Résidence et droit de visite d’un enfant en situation de danger

Lorsqu’il est prouvé qu’un enfant est en situation de danger, des mesures doivent être prises par les autorités compétentes. L’enfant est donc confié à une famille d’accueil ou à un foyer. Cependant, un droit de visite est généralement accordé aux parents de ce dernier.

La résidence d’accueil de l’enfant

D’après l’article 375-7 al. 3 du Code civil, la résidence d’accueil d’un enfant doit être déterminée dans l’intérêt de ce dernier. C’est-à-dire dans le but d’assurer son développement et son bien-être. Cela permettra de faciliter l’exercice du droit de visite et d’hébergement par le ou les parents. Ainsi, la résidence qui accueillera l’enfant doit se trouver le plus proche possible de son domicile familial.

Dans le cas où l’enfant est en situation de danger, sa résidence sur un territoire étranger est déterminée par le Juge des enfants. Ce dernier a la possibilité d’accorder à l’autre parent un droit de visite dans un lieu neutre.

Dans le cas de figure où deux parents de différentes nationalités sont séparés, le juge fixe la résidence de l’enfant chez l’un des parents. Si l’autre parent essaie d’emmener l’enfant de force, l’enfant est confié à l’aide sociale à l’enfance. Après, une requête est formulée auprès du Juge des enfants pour que la mesure de placement soit levée. Selon l’exigence de la protection de l’enfance, le juge de l’enfant peut confier la garde de l’enfant à l’autre parent, à un proche ou à l’aide sociale à l’enfance.

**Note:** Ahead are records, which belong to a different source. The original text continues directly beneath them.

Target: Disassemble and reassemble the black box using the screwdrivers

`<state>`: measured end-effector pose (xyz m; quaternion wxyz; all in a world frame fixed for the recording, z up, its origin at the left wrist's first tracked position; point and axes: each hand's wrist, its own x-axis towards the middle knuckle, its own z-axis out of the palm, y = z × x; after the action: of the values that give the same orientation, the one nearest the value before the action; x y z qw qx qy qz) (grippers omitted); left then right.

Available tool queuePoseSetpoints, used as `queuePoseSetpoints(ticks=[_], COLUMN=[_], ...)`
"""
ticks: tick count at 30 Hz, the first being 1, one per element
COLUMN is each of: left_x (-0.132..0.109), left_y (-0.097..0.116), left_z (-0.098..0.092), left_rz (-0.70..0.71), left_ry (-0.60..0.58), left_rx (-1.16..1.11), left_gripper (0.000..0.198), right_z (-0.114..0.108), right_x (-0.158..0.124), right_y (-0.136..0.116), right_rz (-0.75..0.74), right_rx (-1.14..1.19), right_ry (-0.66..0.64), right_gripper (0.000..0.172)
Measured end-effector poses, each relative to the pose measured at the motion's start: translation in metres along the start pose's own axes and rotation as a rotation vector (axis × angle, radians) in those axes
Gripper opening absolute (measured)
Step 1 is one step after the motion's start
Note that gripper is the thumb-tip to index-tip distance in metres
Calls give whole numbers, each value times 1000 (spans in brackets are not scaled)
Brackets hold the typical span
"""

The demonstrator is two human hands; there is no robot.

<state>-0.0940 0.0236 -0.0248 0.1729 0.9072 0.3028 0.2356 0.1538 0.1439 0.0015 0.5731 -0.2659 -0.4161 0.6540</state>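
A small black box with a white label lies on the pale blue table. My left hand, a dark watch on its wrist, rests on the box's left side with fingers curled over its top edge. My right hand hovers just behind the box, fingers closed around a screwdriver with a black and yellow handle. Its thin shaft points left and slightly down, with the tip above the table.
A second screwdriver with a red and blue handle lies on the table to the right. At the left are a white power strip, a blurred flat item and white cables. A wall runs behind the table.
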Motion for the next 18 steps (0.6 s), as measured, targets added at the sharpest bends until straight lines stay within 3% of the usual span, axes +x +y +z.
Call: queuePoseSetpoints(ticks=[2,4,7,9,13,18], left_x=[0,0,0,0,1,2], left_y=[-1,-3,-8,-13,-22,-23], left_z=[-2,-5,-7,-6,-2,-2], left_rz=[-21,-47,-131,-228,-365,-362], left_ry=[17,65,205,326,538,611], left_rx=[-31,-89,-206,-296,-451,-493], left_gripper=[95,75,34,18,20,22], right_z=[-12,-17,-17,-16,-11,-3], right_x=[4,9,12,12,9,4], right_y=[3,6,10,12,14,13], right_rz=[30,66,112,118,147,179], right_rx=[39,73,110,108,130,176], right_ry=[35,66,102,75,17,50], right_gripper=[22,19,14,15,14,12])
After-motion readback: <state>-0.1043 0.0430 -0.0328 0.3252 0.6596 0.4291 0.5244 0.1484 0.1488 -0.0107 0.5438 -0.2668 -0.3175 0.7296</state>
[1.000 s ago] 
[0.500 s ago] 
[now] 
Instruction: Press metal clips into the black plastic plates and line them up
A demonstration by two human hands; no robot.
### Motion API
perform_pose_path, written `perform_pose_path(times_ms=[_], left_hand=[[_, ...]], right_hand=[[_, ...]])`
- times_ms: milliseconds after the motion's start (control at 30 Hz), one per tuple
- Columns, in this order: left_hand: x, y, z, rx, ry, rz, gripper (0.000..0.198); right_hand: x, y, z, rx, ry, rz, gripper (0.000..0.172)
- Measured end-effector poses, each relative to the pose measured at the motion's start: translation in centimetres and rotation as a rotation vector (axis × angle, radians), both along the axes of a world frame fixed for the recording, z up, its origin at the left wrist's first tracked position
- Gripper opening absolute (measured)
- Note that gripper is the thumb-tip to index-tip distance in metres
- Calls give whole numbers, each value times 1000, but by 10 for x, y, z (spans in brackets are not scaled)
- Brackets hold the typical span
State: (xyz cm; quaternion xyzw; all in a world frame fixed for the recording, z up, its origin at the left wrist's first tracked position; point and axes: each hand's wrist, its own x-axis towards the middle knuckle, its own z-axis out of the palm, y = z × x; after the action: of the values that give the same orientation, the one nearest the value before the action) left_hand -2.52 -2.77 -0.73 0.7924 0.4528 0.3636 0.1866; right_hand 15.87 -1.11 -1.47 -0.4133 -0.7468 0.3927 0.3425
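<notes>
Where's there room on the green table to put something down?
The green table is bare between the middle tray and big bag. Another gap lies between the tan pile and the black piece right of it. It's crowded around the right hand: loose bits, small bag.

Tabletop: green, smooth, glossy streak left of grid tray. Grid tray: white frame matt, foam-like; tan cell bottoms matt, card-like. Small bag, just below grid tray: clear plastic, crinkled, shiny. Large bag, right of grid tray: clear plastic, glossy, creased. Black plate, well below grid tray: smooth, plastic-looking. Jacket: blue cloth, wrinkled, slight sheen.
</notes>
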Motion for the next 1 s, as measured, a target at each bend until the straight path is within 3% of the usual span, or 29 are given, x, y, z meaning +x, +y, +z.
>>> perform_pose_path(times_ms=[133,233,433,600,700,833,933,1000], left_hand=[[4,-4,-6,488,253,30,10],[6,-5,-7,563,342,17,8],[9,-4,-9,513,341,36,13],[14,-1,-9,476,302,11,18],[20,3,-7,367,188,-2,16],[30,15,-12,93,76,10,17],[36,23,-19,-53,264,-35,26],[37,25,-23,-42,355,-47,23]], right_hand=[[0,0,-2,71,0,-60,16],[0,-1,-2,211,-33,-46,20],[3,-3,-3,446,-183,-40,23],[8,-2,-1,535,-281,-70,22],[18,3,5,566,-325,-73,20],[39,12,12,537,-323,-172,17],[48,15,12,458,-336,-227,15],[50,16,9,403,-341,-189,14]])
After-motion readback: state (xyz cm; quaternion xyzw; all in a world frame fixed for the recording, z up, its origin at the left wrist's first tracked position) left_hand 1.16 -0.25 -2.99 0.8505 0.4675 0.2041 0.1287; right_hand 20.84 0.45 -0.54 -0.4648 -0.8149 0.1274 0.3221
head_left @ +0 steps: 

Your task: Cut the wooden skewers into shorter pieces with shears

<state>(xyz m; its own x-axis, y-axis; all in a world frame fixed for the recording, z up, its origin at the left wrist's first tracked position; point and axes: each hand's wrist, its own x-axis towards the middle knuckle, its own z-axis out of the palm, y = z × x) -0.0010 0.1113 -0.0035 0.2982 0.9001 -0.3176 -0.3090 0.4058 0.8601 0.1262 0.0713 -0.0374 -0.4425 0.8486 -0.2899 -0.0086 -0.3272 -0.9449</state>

Cependant, il est nécessaire de déterminer si l’enfant était réellement en situation de danger en choisissant de placer sa résidence chez l’un de ses parents.

Le droit de visite

Le juge des enfants a le pouvoir de déterminer les droits de visite. En effet, cela a été mentionné par une décision de la Cour du 13 octobre 1998. Cette décision stipule que le juge doit fixer tout seul les différentes modalités du droit de visite. À cette époque, il n’avait pas la possibilité de confier cette tâche au service de l’aide sociale à l’enfance qui s’occupe de la prise en charge de l’enfant.

Le juge des enfants était donc la seule et unique personne qui avait la possibilité de réglementer, étendre ou limiter le droit des parents de rencontrer leurs enfants retirés.

Cependant, la loi de 2007 indique que le juge des enfants a peu délégué la détermination des modalités de droit de visite et d’hébergement aux parents et à l’aide sociale. La personne ou le foyer qui a accueilli l’enfant ne peut donc pas imposer aux parents les fréquences et la durée des droits de visite et d’hébergement. Si les deux partis n’arrivent pas à se mettre d’accord, le juge devra reprendre les décisions.